Task instructions:
Copy the listing below line for line, starting at its first line and ending with the line that has "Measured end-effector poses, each" in it. Add nothing.
[[ Exercise data open ]]
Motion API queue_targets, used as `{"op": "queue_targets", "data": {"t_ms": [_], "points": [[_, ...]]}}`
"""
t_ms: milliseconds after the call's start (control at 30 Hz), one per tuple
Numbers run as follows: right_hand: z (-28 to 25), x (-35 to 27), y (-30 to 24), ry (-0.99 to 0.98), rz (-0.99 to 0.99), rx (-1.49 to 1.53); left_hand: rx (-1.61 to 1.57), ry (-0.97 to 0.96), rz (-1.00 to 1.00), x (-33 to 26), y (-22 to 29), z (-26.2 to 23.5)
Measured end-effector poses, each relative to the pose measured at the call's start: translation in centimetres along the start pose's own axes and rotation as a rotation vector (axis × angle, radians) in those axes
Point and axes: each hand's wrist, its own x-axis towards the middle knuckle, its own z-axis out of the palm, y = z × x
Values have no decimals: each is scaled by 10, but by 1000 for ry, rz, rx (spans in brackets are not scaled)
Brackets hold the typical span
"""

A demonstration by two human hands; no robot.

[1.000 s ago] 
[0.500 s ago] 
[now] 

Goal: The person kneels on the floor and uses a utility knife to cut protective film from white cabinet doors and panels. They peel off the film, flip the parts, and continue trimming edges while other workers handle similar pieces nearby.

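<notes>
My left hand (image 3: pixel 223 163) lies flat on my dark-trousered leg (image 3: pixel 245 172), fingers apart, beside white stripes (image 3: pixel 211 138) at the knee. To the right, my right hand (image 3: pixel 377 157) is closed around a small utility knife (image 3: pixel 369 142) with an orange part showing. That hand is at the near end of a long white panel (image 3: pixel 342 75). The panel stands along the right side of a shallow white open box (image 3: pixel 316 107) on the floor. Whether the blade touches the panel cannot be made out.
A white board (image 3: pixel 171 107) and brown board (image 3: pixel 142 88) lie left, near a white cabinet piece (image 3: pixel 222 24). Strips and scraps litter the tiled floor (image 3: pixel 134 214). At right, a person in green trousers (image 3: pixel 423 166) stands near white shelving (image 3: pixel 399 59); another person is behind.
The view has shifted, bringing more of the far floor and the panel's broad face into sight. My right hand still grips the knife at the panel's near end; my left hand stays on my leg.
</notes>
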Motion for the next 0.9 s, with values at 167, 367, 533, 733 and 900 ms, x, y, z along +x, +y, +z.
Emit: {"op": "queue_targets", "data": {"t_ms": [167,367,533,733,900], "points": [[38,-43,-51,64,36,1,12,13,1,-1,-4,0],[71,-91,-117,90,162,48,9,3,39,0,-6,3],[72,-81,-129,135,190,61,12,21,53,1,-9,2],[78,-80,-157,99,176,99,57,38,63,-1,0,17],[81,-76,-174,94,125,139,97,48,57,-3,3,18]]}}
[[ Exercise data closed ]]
Response to this exercise:
Motion API queue_targets, used as `{"op": "queue_targets", "data": {"t_ms": [_], "points": [[_, ...]]}}`
"""
t_ms: milliseconds after the call's start (control at 30 Hz), one per tuple
Numbers run as follows: right_hand: z (-28 to 25), x (-35 to 27), y (-30 to 24), ry (-0.99 to 0.98), rz (-0.99 to 0.99), rx (-1.49 to 1.53); left_hand: rx (-1.61 to 1.57), ry (-0.97 to 0.96), rz (-1.00 to 1.00), x (-33 to 26), y (-22 to 29), z (-26.2 to 23.5)
Measured end-effector poses, each relative to the pose measured at the call's start: translation in centimetres along the start pose's own axes and rotation as a rotation vector (axis × angle, radians) in those axes

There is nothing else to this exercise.